*TASK DETAILS*: Every entry must be duplicated precisely as written.
[DATASET CONTENT]
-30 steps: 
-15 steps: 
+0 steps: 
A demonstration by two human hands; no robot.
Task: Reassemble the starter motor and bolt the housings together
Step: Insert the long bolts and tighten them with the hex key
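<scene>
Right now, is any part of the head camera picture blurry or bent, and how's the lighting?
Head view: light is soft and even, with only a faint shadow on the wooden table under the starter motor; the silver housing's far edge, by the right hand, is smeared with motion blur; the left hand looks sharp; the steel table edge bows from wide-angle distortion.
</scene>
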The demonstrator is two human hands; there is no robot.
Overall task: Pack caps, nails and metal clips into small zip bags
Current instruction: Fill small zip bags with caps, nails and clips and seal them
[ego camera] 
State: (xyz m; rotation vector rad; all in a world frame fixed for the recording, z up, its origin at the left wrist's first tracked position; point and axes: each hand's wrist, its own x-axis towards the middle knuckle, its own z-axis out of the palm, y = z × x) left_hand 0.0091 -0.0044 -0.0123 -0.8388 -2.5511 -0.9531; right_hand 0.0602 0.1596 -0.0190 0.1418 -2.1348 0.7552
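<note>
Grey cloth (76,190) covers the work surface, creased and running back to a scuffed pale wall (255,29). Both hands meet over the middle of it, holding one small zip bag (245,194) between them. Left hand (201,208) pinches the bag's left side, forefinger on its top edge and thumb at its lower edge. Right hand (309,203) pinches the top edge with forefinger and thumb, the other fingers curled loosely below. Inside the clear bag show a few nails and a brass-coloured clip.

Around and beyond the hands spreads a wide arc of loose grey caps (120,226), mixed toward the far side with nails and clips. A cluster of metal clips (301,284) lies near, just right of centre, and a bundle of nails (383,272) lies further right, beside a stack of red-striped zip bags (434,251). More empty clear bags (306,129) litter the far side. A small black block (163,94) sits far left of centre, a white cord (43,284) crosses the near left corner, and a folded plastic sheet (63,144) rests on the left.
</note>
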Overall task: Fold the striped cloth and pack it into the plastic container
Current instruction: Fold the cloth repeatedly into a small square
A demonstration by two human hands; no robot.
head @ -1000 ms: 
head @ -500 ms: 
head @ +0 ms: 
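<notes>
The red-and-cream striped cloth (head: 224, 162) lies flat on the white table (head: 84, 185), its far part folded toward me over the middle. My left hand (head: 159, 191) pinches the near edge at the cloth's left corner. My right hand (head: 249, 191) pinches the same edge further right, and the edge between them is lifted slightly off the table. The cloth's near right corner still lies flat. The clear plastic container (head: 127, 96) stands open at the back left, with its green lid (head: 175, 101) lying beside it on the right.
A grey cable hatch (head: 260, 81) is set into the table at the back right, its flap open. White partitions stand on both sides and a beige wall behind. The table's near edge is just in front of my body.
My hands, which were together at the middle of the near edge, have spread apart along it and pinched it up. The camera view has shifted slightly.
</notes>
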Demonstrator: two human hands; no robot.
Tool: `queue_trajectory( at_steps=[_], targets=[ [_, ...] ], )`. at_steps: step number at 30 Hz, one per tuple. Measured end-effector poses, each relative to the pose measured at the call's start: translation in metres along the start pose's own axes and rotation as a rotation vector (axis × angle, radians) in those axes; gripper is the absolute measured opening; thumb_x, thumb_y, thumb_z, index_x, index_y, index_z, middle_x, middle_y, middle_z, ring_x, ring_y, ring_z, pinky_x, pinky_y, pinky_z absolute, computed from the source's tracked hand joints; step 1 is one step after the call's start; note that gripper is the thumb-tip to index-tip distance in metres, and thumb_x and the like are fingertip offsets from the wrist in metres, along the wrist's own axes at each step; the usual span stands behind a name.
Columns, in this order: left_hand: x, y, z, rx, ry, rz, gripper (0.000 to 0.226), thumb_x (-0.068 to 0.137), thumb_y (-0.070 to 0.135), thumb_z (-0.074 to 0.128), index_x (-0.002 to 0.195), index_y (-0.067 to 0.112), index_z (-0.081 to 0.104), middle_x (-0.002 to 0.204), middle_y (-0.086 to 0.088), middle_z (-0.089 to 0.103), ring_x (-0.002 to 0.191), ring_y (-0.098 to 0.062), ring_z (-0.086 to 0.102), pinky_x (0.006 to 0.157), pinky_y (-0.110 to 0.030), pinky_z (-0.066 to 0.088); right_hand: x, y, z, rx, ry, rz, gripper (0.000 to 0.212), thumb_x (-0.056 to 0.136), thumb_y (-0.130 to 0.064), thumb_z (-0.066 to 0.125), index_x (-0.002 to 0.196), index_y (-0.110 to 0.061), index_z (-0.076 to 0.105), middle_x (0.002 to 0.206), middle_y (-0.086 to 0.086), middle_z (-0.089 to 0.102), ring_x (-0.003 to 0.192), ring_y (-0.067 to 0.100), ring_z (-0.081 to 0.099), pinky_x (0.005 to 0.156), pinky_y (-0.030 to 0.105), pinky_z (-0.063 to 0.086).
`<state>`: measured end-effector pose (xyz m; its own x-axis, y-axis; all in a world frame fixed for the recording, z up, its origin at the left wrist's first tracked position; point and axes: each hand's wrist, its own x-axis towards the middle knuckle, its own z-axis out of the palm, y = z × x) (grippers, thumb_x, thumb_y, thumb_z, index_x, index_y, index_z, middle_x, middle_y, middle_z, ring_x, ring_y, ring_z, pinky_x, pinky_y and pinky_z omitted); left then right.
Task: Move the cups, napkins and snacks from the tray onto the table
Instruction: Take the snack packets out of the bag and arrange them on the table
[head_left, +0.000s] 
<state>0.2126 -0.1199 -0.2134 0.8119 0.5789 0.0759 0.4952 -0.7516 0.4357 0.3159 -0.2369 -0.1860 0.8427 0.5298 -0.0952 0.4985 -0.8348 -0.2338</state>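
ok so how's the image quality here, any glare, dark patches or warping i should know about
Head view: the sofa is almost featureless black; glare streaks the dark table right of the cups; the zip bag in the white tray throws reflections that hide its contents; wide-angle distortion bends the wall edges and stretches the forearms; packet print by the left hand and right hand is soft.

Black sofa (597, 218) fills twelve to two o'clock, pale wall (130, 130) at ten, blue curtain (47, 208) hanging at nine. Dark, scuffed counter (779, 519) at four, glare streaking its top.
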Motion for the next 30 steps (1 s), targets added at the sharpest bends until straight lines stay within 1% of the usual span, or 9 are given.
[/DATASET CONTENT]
*TASK ANSWER*:
-30 steps: 
-15 steps: 
+0 steps: 
A demonstration by two human hands; no robot.
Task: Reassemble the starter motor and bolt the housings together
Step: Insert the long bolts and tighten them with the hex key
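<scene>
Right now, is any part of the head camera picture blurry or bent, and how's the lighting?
Head view: light is soft and even, with only a faint shadow on the wooden table under the starter motor; the silver housing's far edge, by the right hand, is smeared with motion blur; the left hand looks sharp; the steel table edge bows from wide-angle distortion.
</scene>
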The demonstrator is two human hands; there is no robot.
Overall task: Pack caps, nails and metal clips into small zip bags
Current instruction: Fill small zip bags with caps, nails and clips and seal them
[ego camera] 
State: (xyz m; rotation vector rad; all in a world frame fixed for the recording, z up, its origin at the left wrist's first tracked position; point and axes: each hand's wrist, its own x-axis towards the middle knuckle, its own z-axis out of the palm, y = z × x) left_hand 0.0091 -0.0044 -0.0123 -0.8388 -2.5511 -0.9531; right_hand 0.0602 0.1596 -0.0190 0.1418 -2.1348 0.7552
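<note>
Grey cloth (76,190) covers the work surface, creased and running back to a scuffed pale wall (255,29). Both hands meet over the middle of it, holding one small zip bag (245,194) between them. Left hand (201,208) pinches the bag's left side, forefinger on its top edge and thumb at its lower edge. Right hand (309,203) pinches the top edge with forefinger and thumb, the other fingers curled loosely below. Inside the clear bag show a few nails and a brass-coloured clip.

Around and beyond the hands spreads a wide arc of loose grey caps (120,226), mixed toward the far side with nails and clips. A cluster of metal clips (301,284) lies near, just right of centre, and a bundle of nails (383,272) lies further right, beside a stack of red-striped zip bags (434,251). More empty clear bags (306,129) litter the far side. A small black block (163,94) sits far left of centre, a white cord (43,284) crosses the near left corner, and a folded plastic sheet (63,144) rests on the left.
</note>
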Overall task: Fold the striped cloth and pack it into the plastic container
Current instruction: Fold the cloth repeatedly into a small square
A demonstration by two human hands; no robot.
head @ -1000 ms: 
head @ -500 ms: 
head @ +0 ms: 
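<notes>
The red-and-cream striped cloth (head: 224, 162) lies flat on the white table (head: 84, 185), its far part folded toward me over the middle. My left hand (head: 159, 191) pinches the near edge at the cloth's left corner. My right hand (head: 249, 191) pinches the same edge further right, and the edge between them is lifted slightly off the table. The cloth's near right corner still lies flat. The clear plastic container (head: 127, 96) stands open at the back left, with its green lid (head: 175, 101) lying beside it on the right.
A grey cable hatch (head: 260, 81) is set into the table at the back right, its flap open. White partitions stand on both sides and a beige wall behind. The table's near edge is just in front of my body.
My hands, which were together at the middle of the near edge, have spread apart along it and pinched it up. The camera view has shifted slightly.
</notes>
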Demonstrator: two human hands; no robot.
Tool: `queue_trajectory( at_steps=[_], targets=[ [_, ...] ], )`. at_steps: step number at 30 Hz, one per tuple. Measured end-effector poses, each relative to the pose measured at the call's start: translation in metres along the start pose's own axes and rotation as a rotation vector (axis × angle, radians) in those axes; gripper is the absolute measured opening; thumb_x, thumb_y, thumb_z, index_x, index_y, index_z, middle_x, middle_y, middle_z, ring_x, ring_y, ring_z, pinky_x, pinky_y, pinky_z absolute, computed from the source's tracked hand joints; step 1 is one step after the call's start; note that gripper is the thumb-tip to index-tip distance in metres, and thumb_x and the like are fingertip offsets from the wrist in metres, along the wrist's own axes at each step; the usual span stands behind a name.
Columns, in this order: left_hand: x, y, z, rx, ry, rz, gripper (0.000 to 0.226), thumb_x (-0.068 to 0.137), thumb_y (-0.070 to 0.135), thumb_z (-0.074 to 0.128), index_x (-0.002 to 0.195), index_y (-0.067 to 0.112), index_z (-0.081 to 0.104), middle_x (-0.002 to 0.204), middle_y (-0.086 to 0.088), middle_z (-0.089 to 0.103), ring_x (-0.002 to 0.191), ring_y (-0.098 to 0.062), ring_z (-0.086 to 0.102), pinky_x (0.006 to 0.157), pinky_y (-0.110 to 0.030), pinky_z (-0.066 to 0.088); right_hand: x, y, z, rx, ry, rz, gripper (0.000 to 0.212), thumb_x (-0.056 to 0.136), thumb_y (-0.130 to 0.064), thumb_z (-0.066 to 0.125), index_x (-0.002 to 0.196), index_y (-0.110 to 0.061), index_z (-0.076 to 0.105), middle_x (0.002 to 0.206), middle_y (-0.086 to 0.086), middle_z (-0.089 to 0.102), ring_x (-0.003 to 0.192), ring_y (-0.067 to 0.100), ring_z (-0.081 to 0.099), pinky_x (0.005 to 0.156), pinky_y (-0.030 to 0.105), pinky_z (-0.063 to 0.086).
`<state>`: measured end-effector pose (xyz m; its own x-axis, y-axis; all in a world frame fixed for the recording, z up, its origin at the left wrist's first tracked position; point and axes: each hand's wrist, its own x-axis towards the middle knuckle, its own z-axis out of the palm, y = z × x) (grippers, thumb_x, thumb_y, thumb_z, index_x, index_y, index_z, middle_x, middle_y, middle_z, ring_x, ring_y, ring_z, pinky_x, pinky_y and pinky_z omitted); left then right.
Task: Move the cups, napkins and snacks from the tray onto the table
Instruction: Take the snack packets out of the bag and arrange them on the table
[head_left, +0.000s] 
<state>0.2126 -0.1199 -0.2134 0.8119 0.5789 0.0759 0.4952 -0.7516 0.4357 0.3159 -0.2369 -0.1860 0.8427 0.5298 -0.0952 0.4985 -0.8348 -0.2338</state>
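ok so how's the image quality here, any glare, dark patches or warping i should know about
Head view: the sofa is almost featureless black; glare streaks the dark table right of the cups; the zip bag in the white tray throws reflections that hide its contents; wide-angle distortion bends the wall edges and stretches the forearms; packet print by the left hand and right hand is soft.

Black sofa (597, 218) fills twelve to two o'clock, pale wall (130, 130) at ten, blue curtain (47, 208) hanging at nine. Dark, scuffed counter (779, 519) at four, glare streaking its top.
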Motion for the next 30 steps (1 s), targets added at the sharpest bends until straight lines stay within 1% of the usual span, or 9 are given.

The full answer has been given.